§ **What to do**
Where a line of the following data contains the string "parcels", include it in the tally. Report the total alone.

§ **Data extract**
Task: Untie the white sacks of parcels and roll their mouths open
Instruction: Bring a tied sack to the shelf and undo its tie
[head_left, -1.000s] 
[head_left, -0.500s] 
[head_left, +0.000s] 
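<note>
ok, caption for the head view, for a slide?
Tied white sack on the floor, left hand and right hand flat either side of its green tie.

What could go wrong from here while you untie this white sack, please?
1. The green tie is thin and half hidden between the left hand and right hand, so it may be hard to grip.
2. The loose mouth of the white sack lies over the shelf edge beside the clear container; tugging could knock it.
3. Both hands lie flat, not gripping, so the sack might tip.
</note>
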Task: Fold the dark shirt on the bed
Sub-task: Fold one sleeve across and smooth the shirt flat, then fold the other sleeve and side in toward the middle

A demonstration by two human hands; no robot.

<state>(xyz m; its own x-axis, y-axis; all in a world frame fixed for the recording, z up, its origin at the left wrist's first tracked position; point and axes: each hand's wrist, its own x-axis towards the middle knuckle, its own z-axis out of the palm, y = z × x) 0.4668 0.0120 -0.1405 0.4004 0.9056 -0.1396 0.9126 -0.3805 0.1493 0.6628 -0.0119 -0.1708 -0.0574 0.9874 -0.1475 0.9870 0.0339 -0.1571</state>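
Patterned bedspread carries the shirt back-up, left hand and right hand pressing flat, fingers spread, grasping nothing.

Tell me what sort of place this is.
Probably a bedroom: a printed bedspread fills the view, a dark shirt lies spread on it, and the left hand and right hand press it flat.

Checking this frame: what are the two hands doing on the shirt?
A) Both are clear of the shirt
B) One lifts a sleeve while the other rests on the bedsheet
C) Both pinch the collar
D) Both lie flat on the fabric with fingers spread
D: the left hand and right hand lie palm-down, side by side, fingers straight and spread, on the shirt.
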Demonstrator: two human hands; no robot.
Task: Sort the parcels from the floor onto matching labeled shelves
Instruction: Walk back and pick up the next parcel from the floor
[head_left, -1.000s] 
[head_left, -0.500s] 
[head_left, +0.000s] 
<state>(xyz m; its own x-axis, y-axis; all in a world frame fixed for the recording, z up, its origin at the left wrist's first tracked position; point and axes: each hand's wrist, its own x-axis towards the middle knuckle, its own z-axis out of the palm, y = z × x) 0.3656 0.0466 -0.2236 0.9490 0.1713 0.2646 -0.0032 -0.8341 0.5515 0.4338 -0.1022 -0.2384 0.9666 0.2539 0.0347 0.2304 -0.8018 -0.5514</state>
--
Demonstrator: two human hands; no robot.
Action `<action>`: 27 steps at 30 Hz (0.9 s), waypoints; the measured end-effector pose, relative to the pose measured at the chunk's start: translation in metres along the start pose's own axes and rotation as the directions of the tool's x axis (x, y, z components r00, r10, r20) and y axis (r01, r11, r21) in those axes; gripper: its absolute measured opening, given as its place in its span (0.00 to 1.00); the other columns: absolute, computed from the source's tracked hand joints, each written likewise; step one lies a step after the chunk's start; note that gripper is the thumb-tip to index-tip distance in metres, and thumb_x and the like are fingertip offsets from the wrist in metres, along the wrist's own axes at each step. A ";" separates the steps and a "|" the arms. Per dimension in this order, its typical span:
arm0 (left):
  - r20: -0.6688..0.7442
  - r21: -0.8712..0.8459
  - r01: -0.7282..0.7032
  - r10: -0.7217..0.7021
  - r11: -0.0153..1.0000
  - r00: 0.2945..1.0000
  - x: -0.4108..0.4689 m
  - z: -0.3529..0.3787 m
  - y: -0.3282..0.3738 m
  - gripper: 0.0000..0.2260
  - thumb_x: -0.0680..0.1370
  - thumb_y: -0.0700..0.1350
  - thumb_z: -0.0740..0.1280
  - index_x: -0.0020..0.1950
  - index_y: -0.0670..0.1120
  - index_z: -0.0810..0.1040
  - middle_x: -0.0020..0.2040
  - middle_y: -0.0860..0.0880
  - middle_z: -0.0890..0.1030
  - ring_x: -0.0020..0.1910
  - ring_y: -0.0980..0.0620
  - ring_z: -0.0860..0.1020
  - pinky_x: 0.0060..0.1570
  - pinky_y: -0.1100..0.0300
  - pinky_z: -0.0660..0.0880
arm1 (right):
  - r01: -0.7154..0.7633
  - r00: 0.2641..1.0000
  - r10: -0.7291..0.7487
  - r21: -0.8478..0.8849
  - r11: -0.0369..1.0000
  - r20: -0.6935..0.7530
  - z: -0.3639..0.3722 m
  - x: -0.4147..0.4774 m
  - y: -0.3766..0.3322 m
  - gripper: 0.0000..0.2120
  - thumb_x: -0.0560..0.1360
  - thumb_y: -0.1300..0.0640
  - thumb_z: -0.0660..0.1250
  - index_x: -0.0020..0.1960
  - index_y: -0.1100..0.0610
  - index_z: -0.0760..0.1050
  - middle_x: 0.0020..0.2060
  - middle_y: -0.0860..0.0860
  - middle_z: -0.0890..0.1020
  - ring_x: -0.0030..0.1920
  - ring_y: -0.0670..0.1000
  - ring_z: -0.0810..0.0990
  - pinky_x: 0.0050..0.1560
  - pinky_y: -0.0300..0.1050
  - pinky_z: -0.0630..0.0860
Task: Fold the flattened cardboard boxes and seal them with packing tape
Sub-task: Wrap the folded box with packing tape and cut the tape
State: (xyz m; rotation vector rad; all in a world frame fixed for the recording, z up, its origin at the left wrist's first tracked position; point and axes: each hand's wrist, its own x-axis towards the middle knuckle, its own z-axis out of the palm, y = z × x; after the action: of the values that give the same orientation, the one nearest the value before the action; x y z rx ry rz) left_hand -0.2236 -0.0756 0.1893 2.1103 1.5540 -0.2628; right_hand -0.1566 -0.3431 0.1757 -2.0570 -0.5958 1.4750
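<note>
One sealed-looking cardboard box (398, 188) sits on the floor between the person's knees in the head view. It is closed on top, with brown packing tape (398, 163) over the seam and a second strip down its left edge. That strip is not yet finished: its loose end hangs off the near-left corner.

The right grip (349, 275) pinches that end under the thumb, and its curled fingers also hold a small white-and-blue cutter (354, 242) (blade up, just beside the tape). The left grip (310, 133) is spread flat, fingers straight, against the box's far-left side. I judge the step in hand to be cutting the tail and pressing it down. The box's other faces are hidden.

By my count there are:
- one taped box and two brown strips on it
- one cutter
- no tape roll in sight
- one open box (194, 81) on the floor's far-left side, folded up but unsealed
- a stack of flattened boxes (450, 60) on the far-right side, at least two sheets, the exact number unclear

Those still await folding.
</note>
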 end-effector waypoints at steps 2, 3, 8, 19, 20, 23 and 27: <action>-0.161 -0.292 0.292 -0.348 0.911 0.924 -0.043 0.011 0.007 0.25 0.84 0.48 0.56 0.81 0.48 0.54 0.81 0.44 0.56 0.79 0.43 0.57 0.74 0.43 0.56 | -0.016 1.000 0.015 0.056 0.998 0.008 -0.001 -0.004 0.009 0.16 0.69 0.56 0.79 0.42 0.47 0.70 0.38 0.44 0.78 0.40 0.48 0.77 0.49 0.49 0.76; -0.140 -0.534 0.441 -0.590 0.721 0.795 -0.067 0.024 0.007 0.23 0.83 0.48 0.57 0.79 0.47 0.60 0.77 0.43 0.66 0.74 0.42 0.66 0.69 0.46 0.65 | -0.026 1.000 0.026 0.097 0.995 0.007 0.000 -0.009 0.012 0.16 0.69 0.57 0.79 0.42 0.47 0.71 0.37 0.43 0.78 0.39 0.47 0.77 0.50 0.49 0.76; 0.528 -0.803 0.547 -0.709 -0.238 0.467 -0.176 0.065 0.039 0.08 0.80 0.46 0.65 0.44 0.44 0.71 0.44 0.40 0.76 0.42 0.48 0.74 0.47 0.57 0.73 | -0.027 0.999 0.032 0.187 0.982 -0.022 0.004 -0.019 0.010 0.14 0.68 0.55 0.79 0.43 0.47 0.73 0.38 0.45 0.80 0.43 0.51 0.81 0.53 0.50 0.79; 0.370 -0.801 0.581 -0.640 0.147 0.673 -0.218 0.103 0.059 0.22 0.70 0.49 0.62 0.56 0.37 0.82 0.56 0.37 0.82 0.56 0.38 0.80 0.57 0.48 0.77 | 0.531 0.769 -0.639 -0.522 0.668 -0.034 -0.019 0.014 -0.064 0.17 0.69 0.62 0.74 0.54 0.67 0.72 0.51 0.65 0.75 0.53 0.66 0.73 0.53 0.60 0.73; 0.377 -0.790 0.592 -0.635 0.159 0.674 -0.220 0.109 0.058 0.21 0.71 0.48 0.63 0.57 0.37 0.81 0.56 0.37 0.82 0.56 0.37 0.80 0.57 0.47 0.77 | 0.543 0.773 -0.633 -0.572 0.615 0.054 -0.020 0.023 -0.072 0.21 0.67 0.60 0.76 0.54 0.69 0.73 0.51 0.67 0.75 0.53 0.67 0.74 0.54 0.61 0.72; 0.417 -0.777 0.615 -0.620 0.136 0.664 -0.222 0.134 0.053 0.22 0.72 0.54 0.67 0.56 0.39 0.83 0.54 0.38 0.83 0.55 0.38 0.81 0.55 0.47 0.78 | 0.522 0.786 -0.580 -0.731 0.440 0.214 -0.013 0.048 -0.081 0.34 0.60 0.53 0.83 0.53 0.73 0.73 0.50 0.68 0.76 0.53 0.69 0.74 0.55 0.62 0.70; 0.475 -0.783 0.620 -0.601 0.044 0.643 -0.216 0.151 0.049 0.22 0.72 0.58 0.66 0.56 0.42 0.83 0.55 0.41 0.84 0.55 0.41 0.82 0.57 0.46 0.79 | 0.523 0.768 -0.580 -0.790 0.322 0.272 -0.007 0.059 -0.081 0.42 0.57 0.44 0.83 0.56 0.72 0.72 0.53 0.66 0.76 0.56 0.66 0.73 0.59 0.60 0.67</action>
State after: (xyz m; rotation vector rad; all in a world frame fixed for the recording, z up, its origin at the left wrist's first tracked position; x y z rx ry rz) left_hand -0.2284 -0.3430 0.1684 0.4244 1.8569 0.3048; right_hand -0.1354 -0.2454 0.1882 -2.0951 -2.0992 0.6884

§ **Reply to the task**
2